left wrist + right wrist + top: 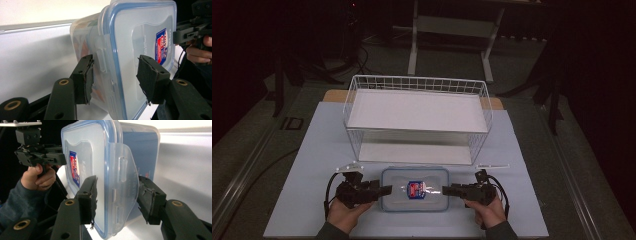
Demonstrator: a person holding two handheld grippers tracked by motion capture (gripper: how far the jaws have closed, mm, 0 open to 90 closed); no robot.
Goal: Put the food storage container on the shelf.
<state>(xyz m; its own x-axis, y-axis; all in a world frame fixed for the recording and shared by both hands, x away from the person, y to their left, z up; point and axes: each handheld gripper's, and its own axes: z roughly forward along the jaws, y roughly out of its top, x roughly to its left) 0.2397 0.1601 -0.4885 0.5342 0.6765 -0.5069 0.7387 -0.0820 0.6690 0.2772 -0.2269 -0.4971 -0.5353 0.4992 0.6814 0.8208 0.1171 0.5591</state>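
Our left hand-held gripper has its jaws wide around the left short end of the plastic container, one jaw over the lid and one under the base, not pressing yet. Our right hand-held gripper stands equally wide around the opposite end. The container lies flat on the worktop between them, its long axis running gripper to gripper, just before the wire basket.

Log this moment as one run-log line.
left gripper: open, straddling left end of box | right gripper: open, straddling right end | box: lidded, on table, before basket
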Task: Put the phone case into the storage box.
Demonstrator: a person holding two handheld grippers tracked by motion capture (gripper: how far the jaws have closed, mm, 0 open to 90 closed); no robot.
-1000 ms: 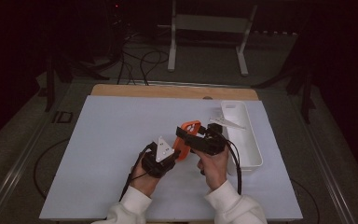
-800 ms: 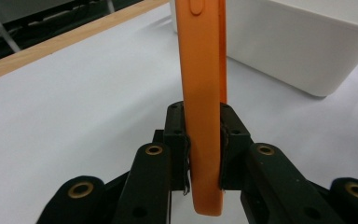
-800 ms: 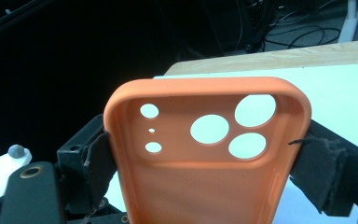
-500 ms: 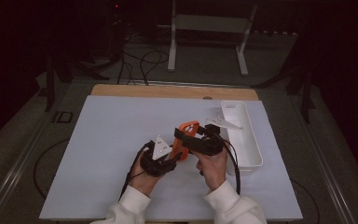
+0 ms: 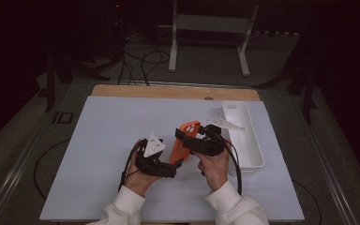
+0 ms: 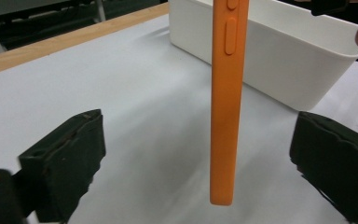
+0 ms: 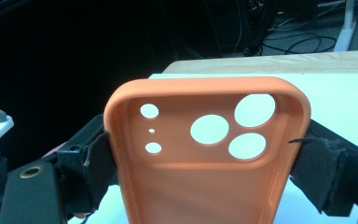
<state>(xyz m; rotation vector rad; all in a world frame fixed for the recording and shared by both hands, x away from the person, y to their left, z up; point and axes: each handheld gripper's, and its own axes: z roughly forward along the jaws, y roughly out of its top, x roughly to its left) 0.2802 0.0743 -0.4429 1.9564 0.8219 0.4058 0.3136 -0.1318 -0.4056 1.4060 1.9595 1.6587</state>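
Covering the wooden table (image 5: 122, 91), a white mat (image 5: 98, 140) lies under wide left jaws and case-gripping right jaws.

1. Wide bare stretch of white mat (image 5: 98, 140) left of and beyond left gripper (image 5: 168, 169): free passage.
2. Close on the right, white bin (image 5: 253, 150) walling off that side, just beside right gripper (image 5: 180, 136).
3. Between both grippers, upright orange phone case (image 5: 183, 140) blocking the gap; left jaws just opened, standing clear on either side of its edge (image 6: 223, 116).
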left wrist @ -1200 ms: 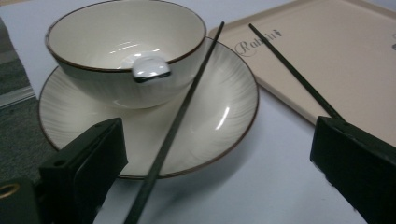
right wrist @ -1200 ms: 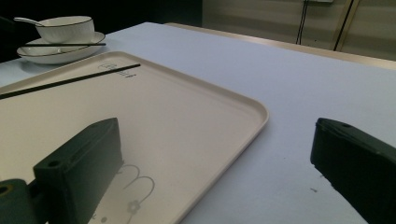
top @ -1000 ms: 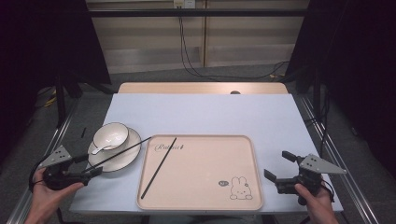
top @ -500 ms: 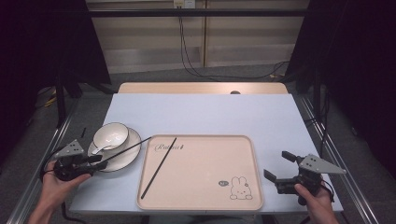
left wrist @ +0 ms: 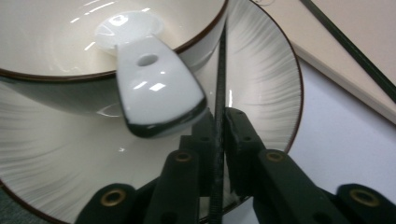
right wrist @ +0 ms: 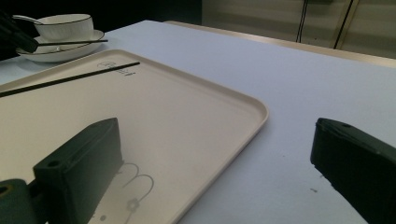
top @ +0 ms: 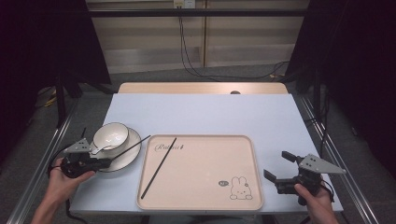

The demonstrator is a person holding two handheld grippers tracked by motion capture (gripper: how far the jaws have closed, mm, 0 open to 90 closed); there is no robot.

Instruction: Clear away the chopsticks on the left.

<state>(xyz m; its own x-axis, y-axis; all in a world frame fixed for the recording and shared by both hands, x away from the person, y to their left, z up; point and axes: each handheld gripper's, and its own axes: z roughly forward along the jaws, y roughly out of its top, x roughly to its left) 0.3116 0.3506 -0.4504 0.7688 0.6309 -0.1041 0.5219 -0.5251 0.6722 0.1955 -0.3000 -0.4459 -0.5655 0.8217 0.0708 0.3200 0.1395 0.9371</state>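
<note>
Clamping my left claw on the chopstick lying across the plate, its long axis pointing right toward the tray, while my right claw sits apart beyond the tray

Table's evenly lit from overhead, pale top bright with barely any shadows, but both sides of the high view drop to near black. Left gripper view is super close: white glare streaks on the spoon and bowl, bottom edge soft. Right gripper view's near jaws are blurry, background dim
</note>
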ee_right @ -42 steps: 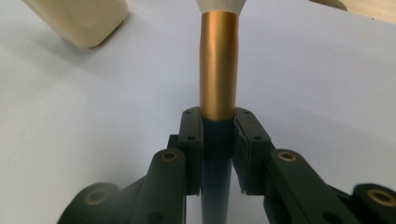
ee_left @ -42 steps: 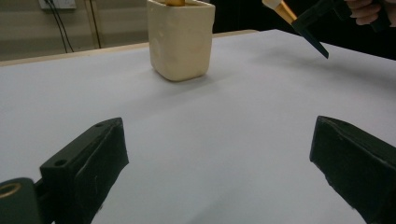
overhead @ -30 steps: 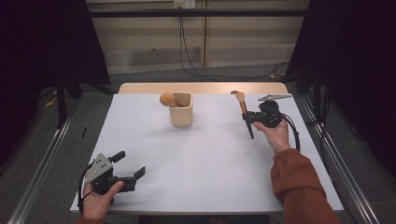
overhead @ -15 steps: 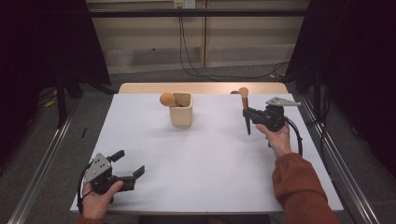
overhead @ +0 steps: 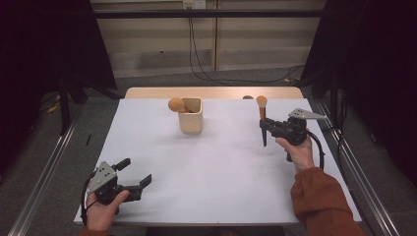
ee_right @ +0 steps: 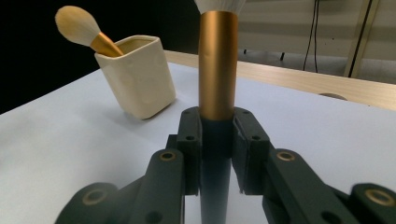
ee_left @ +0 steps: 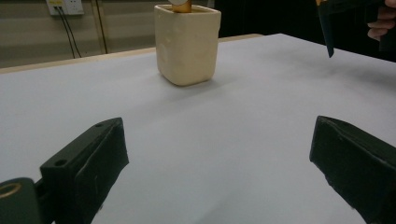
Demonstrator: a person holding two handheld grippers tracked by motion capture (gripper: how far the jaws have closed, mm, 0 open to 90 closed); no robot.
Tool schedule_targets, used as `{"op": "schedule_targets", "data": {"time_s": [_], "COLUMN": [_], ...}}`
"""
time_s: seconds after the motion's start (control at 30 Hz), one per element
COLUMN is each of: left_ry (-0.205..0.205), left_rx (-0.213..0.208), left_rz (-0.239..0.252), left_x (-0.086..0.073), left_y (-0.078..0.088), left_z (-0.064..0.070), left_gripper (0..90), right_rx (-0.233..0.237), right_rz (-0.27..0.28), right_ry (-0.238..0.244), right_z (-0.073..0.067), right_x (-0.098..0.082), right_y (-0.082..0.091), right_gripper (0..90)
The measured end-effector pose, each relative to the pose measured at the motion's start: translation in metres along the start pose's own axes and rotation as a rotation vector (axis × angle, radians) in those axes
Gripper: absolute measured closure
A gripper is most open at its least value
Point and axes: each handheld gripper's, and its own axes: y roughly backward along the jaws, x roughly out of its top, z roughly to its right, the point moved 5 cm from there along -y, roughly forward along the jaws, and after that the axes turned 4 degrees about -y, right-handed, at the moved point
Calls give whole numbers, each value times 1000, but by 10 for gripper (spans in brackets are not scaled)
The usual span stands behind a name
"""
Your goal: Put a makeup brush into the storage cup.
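Right gripper (overhead: 264, 129) fingers pinch makeup brush with dark handle, gold ferrule, pale bristles (ee_right: 217, 70) at dark handle, just below ferrule. Brush upright, bristles up, handle tip clear of white counter (overhead: 221, 167): probably so it can drop handle-first into cream square ceramic cup (overhead: 191, 115), which stands well left of fingers. Second pale-bristled brush (overhead: 176, 104) leans in cup. Left gripper (overhead: 133, 173) fingers spread, nothing between, low over near counter edge, out of way.

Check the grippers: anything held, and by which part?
Right tool grips a makeup brush by its dark handle, just below the gold ferrule. Left tool holds nothing.
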Motion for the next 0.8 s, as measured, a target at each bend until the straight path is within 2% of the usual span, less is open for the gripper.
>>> {"op": "schedule_targets", "data": {"time_s": [0.13, 0.27, 0.47, 0.63, 0.8], "left_ry": [-4, -3, -4, 1, -19], "left_rx": [-1, 1, -1, 4, -15], "left_rz": [0, 0, 6, 11, 15], "left_x": [0, 0, 1, 2, 3], "left_y": [0, 0, -1, 0, -1], "left_z": [1, 1, 1, 0, 4], "left_gripper": [40, 40, 40, 41, 40], "right_rx": [45, 83, 125, 165, 190], "right_rz": [11, -3, -7, 16, -15], "right_ry": [20, 41, 41, 47, 62], "right_z": [-14, -27, -42, -58, -71], "right_x": [-5, -11, -18, -17, -24], "right_y": [2, -1, 0, 2, -2], "right_gripper": [752, 751, 752, 752, 751]}}
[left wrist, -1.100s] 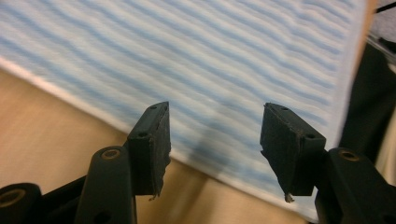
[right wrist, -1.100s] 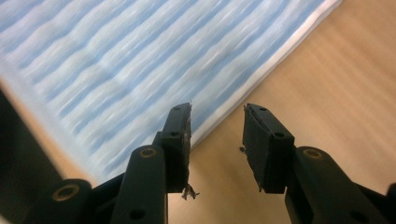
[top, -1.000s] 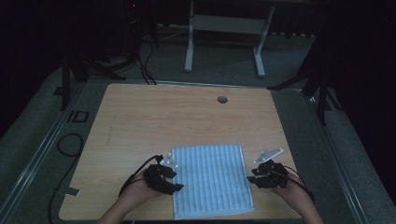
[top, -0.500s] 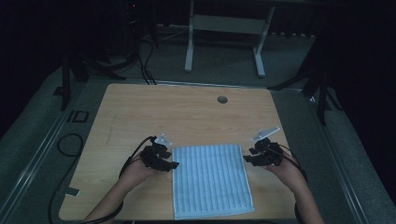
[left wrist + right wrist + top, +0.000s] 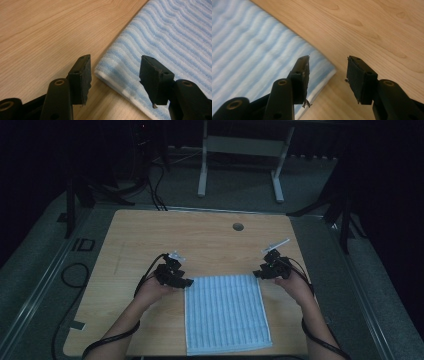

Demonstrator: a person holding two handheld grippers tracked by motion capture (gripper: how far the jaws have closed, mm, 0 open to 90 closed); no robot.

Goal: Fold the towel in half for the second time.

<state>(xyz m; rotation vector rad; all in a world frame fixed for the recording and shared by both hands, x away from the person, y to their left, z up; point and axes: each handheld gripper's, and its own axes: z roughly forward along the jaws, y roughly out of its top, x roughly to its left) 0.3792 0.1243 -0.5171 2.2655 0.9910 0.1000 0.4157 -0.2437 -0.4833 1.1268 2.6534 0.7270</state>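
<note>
Blue-striped towel (image 5: 226, 312) between left gripper (image 5: 188, 282) and right gripper (image 5: 256, 272).

High view dim, surroundings near black — gripper views bright, evenly lit, sharp; slight softness at edges.

The one readable marking is "ID" (image 5: 85, 244), in dark letters on the grey floor mat (image 5: 45, 270) just left of the counter (image 5: 210, 235), near its far left corner in the high view. The striped towel (image 5: 226, 312), the counter's wood surface and the black jaws in both gripper views carry no legible text, brand, number or sign.
</note>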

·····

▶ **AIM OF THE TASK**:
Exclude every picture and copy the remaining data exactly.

▶ **WRITTEN ANSWER**:
left wrist + right wrist + top: 
Demonstrator: a person holding two handheld grippers tracked by motion capture (gripper: how far the jaws have closed, mm, 0 open to 90 closed); no robot.
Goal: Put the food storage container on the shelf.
<state>(xyz m; its own x-axis, y-axis; all in a world frame fixed for the recording and shared by both hands, x away from the person, y to their left, z up; point and axes: each handheld gripper's, and its own axes: z roughly forward along the jaws, y roughly out of its top, x roughly to its left) 0.2397 0.1601 -0.4885 0.5342 0.6765 -0.5069 0.7387 -0.0820 0.6690 0.2772 -0.2269 -0.4971 -0.5353 0.4992 0.6814 0.8208 0.1171 0.5591</state>
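Our left hand-held gripper has its jaws wide around the left short end of the plastic container, one jaw over the lid and one under the base, not pressing yet. Our right hand-held gripper stands equally wide around the opposite end. The container lies flat on the worktop between them, its long axis running gripper to gripper, just before the wire basket.

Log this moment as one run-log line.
left gripper: open, straddling left end of box | right gripper: open, straddling right end | box: lidded, on table, before basket
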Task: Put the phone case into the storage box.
Demonstrator: a person holding two handheld grippers tracked by motion capture (gripper: how far the jaws have closed, mm, 0 open to 90 closed); no robot.
-1000 ms: 
-800 ms: 
-800 ms: 
-500 ms: 
+0 ms: 
+0 ms: 
+0 ms: 
<state>(xyz m; rotation vector rad; all in a world frame fixed for the recording and shared by both hands, x away from the person, y to their left, z up; point and axes: each handheld gripper's, and its own axes: z roughly forward along the jaws, y roughly out of its top, x roughly to its left) 0.2802 0.0743 -0.4429 1.9564 0.8219 0.4058 0.3136 -0.1318 -0.4056 1.4060 1.9595 1.6587</state>
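Covering the wooden table (image 5: 122, 91), a white mat (image 5: 98, 140) lies under wide left jaws and case-gripping right jaws.

1. Wide bare stretch of white mat (image 5: 98, 140) left of and beyond left gripper (image 5: 168, 169): free passage.
2. Close on the right, white bin (image 5: 253, 150) walling off that side, just beside right gripper (image 5: 180, 136).
3. Between both grippers, upright orange phone case (image 5: 183, 140) blocking the gap; left jaws just opened, standing clear on either side of its edge (image 6: 223, 116).
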left wrist @ -1200 ms: 
right wrist @ -1200 ms: 
top @ -1000 ms: 
top @ -500 ms: 
left wrist @ +0 ms: 
right wrist @ +0 ms: 
top @ +0 ms: 

The demonstrator is a person holding two handheld grippers tracked by motion capture (gripper: how far the jaws have closed, mm, 0 open to 90 closed); there is no robot.

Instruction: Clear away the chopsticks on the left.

<state>(xyz m; its own x-axis, y-axis; all in a world frame fixed for the recording and shared by both hands, x away from the person, y to their left, z up; point and axes: each handheld gripper's, and its own axes: z roughly forward along the jaws, y roughly out of its top, x roughly to its left) 0.3116 0.3506 -0.4504 0.7688 0.6309 -0.1041 0.5219 -0.5251 0.6722 0.1955 -0.3000 -0.4459 -0.5655 0.8217 0.0708 0.3200 0.1395 0.9371</state>
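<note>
Clamping my left claw on the chopstick lying across the plate, its long axis pointing right toward the tray, while my right claw sits apart beyond the tray

Table's evenly lit from overhead, pale top bright with barely any shadows, but both sides of the high view drop to near black. Left gripper view is super close: white glare streaks on the spoon and bowl, bottom edge soft. Right gripper view's near jaws are blurry, background dim
</note>
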ee_right @ -42 steps: 
ee_left @ -42 steps: 
overhead @ -30 steps: 
overhead @ -15 steps: 
overhead @ +0 steps: 
ee_right @ +0 steps: 
ee_left @ +0 steps: 
Demonstrator: a person holding two handheld grippers tracked by motion capture (gripper: how far the jaws have closed, mm, 0 open to 90 closed); no robot.
Tool schedule_targets, used as `{"op": "schedule_targets", "data": {"time_s": [_], "COLUMN": [_], ...}}`
"""
time_s: seconds after the motion's start (control at 30 Hz), one per element
COLUMN is each of: left_ry (-0.205..0.205), left_rx (-0.213..0.208), left_rz (-0.239..0.252), left_x (-0.086..0.073), left_y (-0.078..0.088), left_z (-0.064..0.070), left_gripper (0..90), right_rx (-0.233..0.237), right_rz (-0.27..0.28), right_ry (-0.238..0.244), right_z (-0.073..0.067), right_x (-0.098..0.082), right_y (-0.082..0.091), right_gripper (0..90)
The measured end-effector pose, each relative to the pose measured at the motion's start: translation in metres along the start pose's own axes and rotation as a rotation vector (axis × angle, radians) in those axes
Gripper: absolute measured closure
A gripper is most open at its least value
Point and axes: each handheld gripper's, and its own axes: y roughly backward along the jaws, x roughly out of its top, z roughly to its right, the point moved 5 cm from there along -y, roughly forward along the jaws, and after that the axes turned 4 degrees about -y, right-handed, at the moved point
Calls give whole numbers, each value times 1000, but by 10 for gripper (spans in brackets are not scaled)
The usual span stands behind a name
"""
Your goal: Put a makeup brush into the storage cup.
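Right gripper (overhead: 264, 129) fingers pinch makeup brush with dark handle, gold ferrule, pale bristles (ee_right: 217, 70) at dark handle, just below ferrule. Brush upright, bristles up, handle tip clear of white counter (overhead: 221, 167): probably so it can drop handle-first into cream square ceramic cup (overhead: 191, 115), which stands well left of fingers. Second pale-bristled brush (overhead: 176, 104) leans in cup. Left gripper (overhead: 133, 173) fingers spread, nothing between, low over near counter edge, out of way.

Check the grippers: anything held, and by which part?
Right tool grips a makeup brush by its dark handle, just below the gold ferrule. Left tool holds nothing.
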Motion for the next 0.8 s, as measured, a target at each bend until the straight path is within 2% of the usual span, less is open for the gripper.
>>> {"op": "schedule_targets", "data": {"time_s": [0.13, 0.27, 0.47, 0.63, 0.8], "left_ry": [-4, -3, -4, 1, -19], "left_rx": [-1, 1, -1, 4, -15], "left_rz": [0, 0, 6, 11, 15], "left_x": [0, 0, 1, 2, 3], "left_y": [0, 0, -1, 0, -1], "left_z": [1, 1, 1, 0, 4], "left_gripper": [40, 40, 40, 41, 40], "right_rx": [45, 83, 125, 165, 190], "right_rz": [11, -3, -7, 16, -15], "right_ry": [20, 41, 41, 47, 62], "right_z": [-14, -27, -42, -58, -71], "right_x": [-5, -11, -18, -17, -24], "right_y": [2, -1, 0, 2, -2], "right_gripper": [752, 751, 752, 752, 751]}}
[left wrist, -1.100s] 
[right wrist, -1.100s] 
[top, -1.000s] 
[top, -0.500s] 
[left wrist + right wrist + top, +0.000s] 

Demonstrator: a person holding two handheld grippers tracked by motion capture (gripper: how far the jaws have closed, mm, 0 open to 90 closed); no robot.

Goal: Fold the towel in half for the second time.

<state>(xyz m; rotation vector rad; all in a world frame fixed for the recording and shared by both hands, x away from the person, y to their left, z up; point and axes: each handheld gripper's, and its own axes: z roughly forward along the jaws, y roughly out of its top, x roughly to its left) 0.3792 0.1243 -0.5171 2.2655 0.9910 0.1000 0.4157 -0.2437 -0.4833 1.1268 2.6534 0.7270</state>
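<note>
Blue-striped towel (image 5: 226, 312) between left gripper (image 5: 188, 282) and right gripper (image 5: 256, 272).

High view dim, surroundings near black — gripper views bright, evenly lit, sharp; slight softness at edges.

The one readable marking is "ID" (image 5: 85, 244), in dark letters on the grey floor mat (image 5: 45, 270) just left of the counter (image 5: 210, 235), near its far left corner in the high view. The striped towel (image 5: 226, 312), the counter's wood surface and the black jaws in both gripper views carry no legible text, brand, number or sign.
</note>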

Work on the exercise is complete.